But what about in normal circumstances? As a consequence, the kid of the rescued person is the unanticipated reward.
In The Witcher world, here is where it all comes crashing down. It all begins when a mystery knight, after rescuing a king, claims the Law of Surprise.
How “The Witcher’s” World Is Shaped by the Law of Surprise
The Law of Surprise is first established in Netflix’s The Witcher episode four, “Of Banquets, Bastards, and Burials,” when a helmeted knight enters the throne chamber of Queen Calanthe, the Lioness of Cintra, who reigned as regent following her husband King Roegner’s death.
The unidentified knight says that he came in peace and simply snuck past the guards to talk with Queen Calanthe. As he kneels and announces himself as “Lord Urcheon of Erlenwald,” who is really the horrific monster Duny, the stone-faced queen stares. He describes how he came to marry Pavetta, Queen Calanthe’s and King Roegner’s daughter.
When Duny’s face is forcedly disclosed and Queen Calanthe orders her soldiers to execute him, he has no option but to declare Pavetta to be his prize under the Law of Surprise.
The thought that her husband gave their daughter to a humanoid hedgehog enrages Queen Calanthe for obvious reasons. But, as Eist argues, the Law of Surprise is far from a con.

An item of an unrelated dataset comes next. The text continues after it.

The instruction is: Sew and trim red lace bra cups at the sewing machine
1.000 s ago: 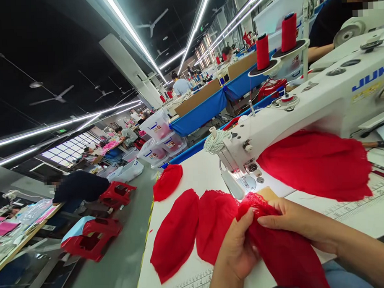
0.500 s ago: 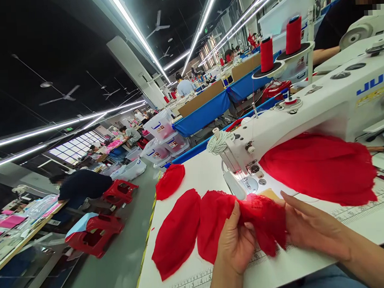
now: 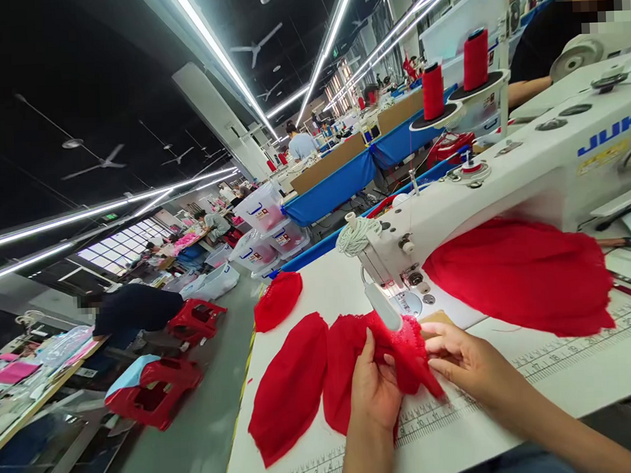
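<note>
Close in front of the sewing machine [image 3: 505, 185], a red lace-edged fabric piece [image 3: 408, 350] is gathered between my hands. My left hand [image 3: 375, 389] grips it from the left, thumb on top. At its right edge, my right hand [image 3: 454, 356] has bent fingers closed on the cloth; the exact fingertip contact is partly hidden. The lace lies just below the needle area, beside a pale lever-like part [image 3: 384, 306]. Another red piece [image 3: 341, 380] lies partly behind my left hand. Further left is a flat red piece [image 3: 290, 389].
A small red piece [image 3: 279, 301] lies near the table's left edge, and a large one [image 3: 524, 277] under the machine arm. Printed ruler markings [image 3: 323, 467] run along the front. Red thread cones [image 3: 433, 93] stand behind. A co-worker's arm [image 3: 530, 89] shows at upper right.
My right hand has moved left and its fingers have bent in onto the cloth edge. The held fabric has shifted left and is more bunched. My left hand has shifted slightly left.
</note>
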`<state>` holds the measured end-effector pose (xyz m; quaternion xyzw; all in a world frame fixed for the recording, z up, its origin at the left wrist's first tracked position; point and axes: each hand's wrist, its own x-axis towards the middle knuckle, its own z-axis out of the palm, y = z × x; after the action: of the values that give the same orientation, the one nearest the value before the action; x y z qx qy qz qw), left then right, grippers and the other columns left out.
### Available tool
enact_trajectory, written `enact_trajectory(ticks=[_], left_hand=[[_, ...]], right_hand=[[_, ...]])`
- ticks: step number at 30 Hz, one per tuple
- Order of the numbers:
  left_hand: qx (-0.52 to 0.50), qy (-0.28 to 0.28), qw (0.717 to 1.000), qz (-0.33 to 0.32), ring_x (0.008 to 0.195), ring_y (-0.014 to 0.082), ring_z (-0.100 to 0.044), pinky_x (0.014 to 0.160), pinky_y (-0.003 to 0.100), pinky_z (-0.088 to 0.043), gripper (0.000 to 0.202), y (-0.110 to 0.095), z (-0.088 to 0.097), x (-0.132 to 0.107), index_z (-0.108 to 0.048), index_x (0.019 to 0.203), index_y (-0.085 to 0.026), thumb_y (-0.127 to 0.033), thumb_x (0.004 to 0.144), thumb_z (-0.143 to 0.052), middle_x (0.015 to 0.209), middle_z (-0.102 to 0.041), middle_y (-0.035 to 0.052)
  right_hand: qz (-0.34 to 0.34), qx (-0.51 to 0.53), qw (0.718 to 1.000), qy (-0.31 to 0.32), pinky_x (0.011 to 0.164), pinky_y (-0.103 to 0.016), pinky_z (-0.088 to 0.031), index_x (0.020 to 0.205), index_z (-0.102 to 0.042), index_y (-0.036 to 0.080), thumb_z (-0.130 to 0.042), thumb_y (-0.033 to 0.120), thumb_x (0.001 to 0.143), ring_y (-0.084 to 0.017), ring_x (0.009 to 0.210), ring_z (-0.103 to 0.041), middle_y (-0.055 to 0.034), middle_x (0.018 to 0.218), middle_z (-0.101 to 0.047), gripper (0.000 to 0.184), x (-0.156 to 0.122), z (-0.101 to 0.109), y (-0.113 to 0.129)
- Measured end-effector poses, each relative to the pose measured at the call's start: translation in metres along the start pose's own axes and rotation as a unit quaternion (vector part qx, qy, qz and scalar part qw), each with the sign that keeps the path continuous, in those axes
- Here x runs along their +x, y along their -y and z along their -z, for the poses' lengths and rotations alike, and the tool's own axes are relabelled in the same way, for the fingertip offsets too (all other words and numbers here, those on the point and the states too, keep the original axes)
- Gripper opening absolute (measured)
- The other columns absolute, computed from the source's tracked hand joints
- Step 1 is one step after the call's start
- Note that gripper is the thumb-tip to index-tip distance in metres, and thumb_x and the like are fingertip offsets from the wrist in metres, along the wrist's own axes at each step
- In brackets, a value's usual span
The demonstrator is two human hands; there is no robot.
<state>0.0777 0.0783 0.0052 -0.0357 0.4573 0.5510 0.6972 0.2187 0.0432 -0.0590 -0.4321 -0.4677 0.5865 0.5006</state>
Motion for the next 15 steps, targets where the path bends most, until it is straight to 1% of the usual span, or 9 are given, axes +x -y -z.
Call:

What makes you think that trading a human life isn’t a kind of fraud? The Law of Surprise, according to Eist Tuirseach, is a “honest gamble” since none of the parties participating in the agreement knows what will be transferred between them. The stated surprise may be anything from a newborn puppy to princesses, like in Pavetta and Ciri’s case. I’ll get to it later.
Queen Calanthe, on the other hand, is not pleased. She has no tolerance for those in positions of authority that are larger than her own. In order to avoid having to pay back the loan, she tries to murder Duny anyhow. Debt never dies legally, and if it couldn’t die with King Roegner, it certainly wouldn’t die with Duny.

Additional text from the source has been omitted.